Matthew Walker Launches New Dental Residency Program
Section: People & Places in the News, September 2018

(from Nashville Public Radio)

Matthew Walker Comprehensive Health Center has expanded its dental department in response to a growing need among people who lack insurance coverage. The manpower and money come from new partners who also see a glaring problem.

The extent of Nashville's dental problems is revealed whenever free care is up for grabs. Hundreds waited in line for hours at Meharry Medical College this spring. Mary Ashley Tosh had lived in pain for years without going to a dentist, despite multiple cavities and a broken tooth that needed to be extracted.

"I mean, I never planned on it because I knew it is expensive," she said.

Tosh is on TennCare, but the state's Medicaid program doesn't cover dental work for adults.

Saint Thomas Health has found that when it offers free care in the community, half the people come because of their teeth. And it's not just for cosmetic issues, though appearance is not a small consideration. Bad oral health is connected to poor digestion and even heart disease.

"The sad truth of it is that day, we're only able to provide very basic services like fillings and a lot of extractions," Saint Thomas chief clinical officer Greg James said. "We know there are services in the community, but there is still such a tremendous need."

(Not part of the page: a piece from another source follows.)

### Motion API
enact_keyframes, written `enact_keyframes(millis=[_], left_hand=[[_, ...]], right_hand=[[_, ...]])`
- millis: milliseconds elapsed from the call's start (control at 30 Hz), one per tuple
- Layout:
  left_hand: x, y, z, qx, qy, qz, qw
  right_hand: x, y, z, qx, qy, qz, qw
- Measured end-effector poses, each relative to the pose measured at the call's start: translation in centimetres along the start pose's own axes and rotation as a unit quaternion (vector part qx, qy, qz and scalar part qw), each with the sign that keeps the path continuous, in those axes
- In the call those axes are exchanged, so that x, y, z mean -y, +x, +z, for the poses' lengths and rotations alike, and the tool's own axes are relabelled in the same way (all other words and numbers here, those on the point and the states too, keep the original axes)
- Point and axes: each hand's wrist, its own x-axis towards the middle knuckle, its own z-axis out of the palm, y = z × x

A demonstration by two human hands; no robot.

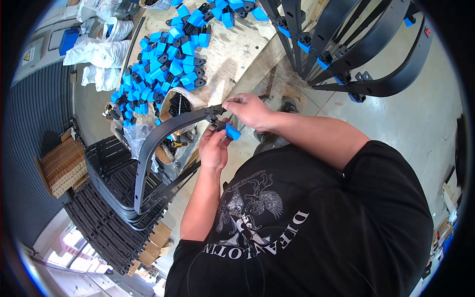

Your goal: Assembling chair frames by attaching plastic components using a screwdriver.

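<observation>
A curved black bar (163, 129) reaches from the left toward me, its end at my two hands. My left hand (213, 149) is closed around a blue-and-black plastic piece (232, 131), held just below that end. At the tip of the bar, the fingers of my right hand (251, 112) are pinched together; what they grip, if anything, is too small to make out. Many more blue-and-black pieces (168, 59) lie heaped on the workbench (230, 54). Beside the bar, an open bag (179, 105) holds small black parts. A screwdriver with a yellow handle (179, 140) lies under the bar.
Curved black frames (391, 74) with blue pieces attached stand at the upper right. More black frames (114, 168) are stacked at the left, near cardboard boxes (157, 237). White plastic bags (101, 52) sit beyond the bench. Concrete floor (415, 119) spreads to the right.
</observation>
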Motion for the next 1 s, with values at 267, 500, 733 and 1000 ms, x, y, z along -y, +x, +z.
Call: enact_keyframes(millis=[267,500,733,1000], left_hand=[[-0.9,0.1,0.8,-0.006,-0.039,0.025,0.999],[-1.0,0.1,0.5,0.018,-0.034,0.006,0.999],[-0.5,0.0,0.3,0.026,-0.044,0.005,0.999],[-0.7,0.5,0.6,0.032,-0.052,0.008,0.998]], right_hand=[[1.1,-0.2,1.3,0.034,0.017,-0.011,0.999],[1.3,-0.5,1.4,0.039,0.05,0.025,0.998],[2.0,-0.4,1.2,0.02,0.086,0.053,0.995],[2.3,-0.9,1.3,0.021,0.084,0.04,0.995]])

So the hospital system was looking for a more permanent solution. And it donated $2.5 million to expand Matthew Walker's dental unit and upgrade the equipment.

"It's also going to mean more access to technology advances in dentistry," says Matthew Walker’s dental director, Robyn Mays (pictured above). "Certain procedures such as implants and surgeries, that we typically would not do, we will be able to do now, due to this partnership."

The partnership also involves additional personnel provided by the University of Tennessee, which is launching a new residency program that will staff the facility. It will eventually supply 10 residents a year, and they will not be in competition with Meharry's dental school down the street. Three of the four residents who've already been hired just graduated from Meharry's dental school.